| Requirement |
Starting at the top of the records below and ending with the line that contains "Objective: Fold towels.", print each line exactly as written, skipping the pictures.

| Stored records |

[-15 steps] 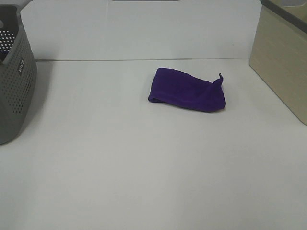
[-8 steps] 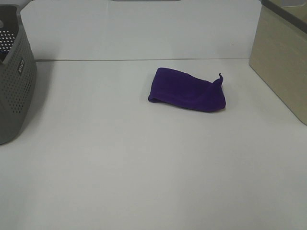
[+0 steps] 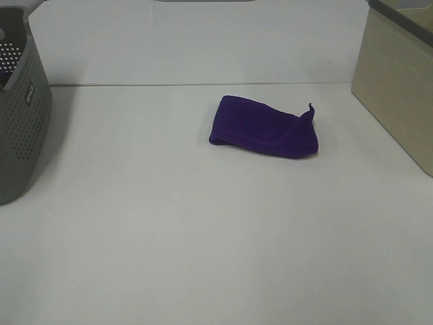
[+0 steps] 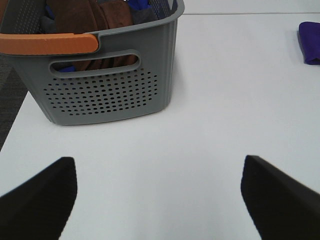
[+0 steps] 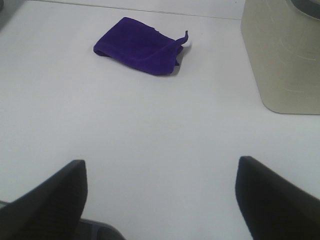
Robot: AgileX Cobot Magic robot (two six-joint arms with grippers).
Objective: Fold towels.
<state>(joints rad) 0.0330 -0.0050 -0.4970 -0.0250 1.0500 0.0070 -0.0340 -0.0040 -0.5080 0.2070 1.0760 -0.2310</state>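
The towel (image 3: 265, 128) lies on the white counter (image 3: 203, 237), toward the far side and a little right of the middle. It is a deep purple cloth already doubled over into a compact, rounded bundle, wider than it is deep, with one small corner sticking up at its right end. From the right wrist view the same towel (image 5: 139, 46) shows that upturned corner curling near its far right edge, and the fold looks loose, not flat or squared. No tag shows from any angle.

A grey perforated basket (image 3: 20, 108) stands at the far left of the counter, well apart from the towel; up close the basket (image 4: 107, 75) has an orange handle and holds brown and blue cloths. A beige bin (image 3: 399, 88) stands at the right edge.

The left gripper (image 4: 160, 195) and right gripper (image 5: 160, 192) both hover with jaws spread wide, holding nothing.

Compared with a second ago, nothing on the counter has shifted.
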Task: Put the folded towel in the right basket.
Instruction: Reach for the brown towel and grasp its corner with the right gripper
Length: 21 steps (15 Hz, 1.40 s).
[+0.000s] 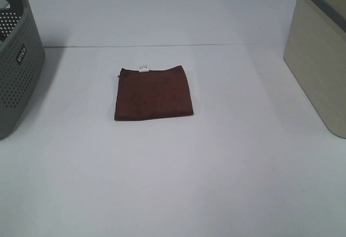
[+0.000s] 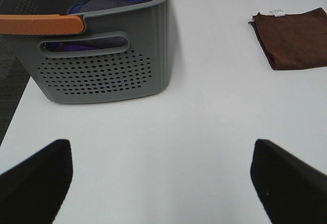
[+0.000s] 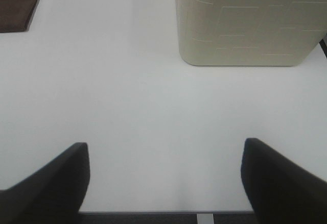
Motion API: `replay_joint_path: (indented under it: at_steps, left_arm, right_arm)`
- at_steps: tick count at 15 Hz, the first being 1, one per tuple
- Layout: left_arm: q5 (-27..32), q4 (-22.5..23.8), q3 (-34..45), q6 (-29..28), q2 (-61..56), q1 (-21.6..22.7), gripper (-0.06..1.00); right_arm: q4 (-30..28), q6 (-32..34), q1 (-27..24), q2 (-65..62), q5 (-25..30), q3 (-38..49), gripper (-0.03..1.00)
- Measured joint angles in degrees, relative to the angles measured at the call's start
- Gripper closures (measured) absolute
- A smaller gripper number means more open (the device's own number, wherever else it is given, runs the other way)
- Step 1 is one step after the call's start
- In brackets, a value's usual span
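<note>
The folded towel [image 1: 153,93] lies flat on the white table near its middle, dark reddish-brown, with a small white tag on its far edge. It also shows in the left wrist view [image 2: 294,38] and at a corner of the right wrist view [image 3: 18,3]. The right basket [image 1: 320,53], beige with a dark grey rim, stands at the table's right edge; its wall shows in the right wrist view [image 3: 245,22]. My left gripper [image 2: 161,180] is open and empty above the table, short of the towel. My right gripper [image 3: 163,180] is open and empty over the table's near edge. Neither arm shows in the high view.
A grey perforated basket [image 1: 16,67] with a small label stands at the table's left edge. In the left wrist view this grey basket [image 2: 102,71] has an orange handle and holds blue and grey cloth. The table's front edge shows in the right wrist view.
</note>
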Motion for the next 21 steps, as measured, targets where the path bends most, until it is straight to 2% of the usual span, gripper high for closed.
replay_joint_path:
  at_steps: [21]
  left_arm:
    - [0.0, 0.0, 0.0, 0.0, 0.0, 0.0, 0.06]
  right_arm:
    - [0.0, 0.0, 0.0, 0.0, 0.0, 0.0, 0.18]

| Output of the task |
[-15 steps] 
[-8 steps] 
[+0 steps] 
[+0 steps] 
[+0 steps] 
Robot: AgileX Cobot Magic robot (two six-joint arms with grippers).
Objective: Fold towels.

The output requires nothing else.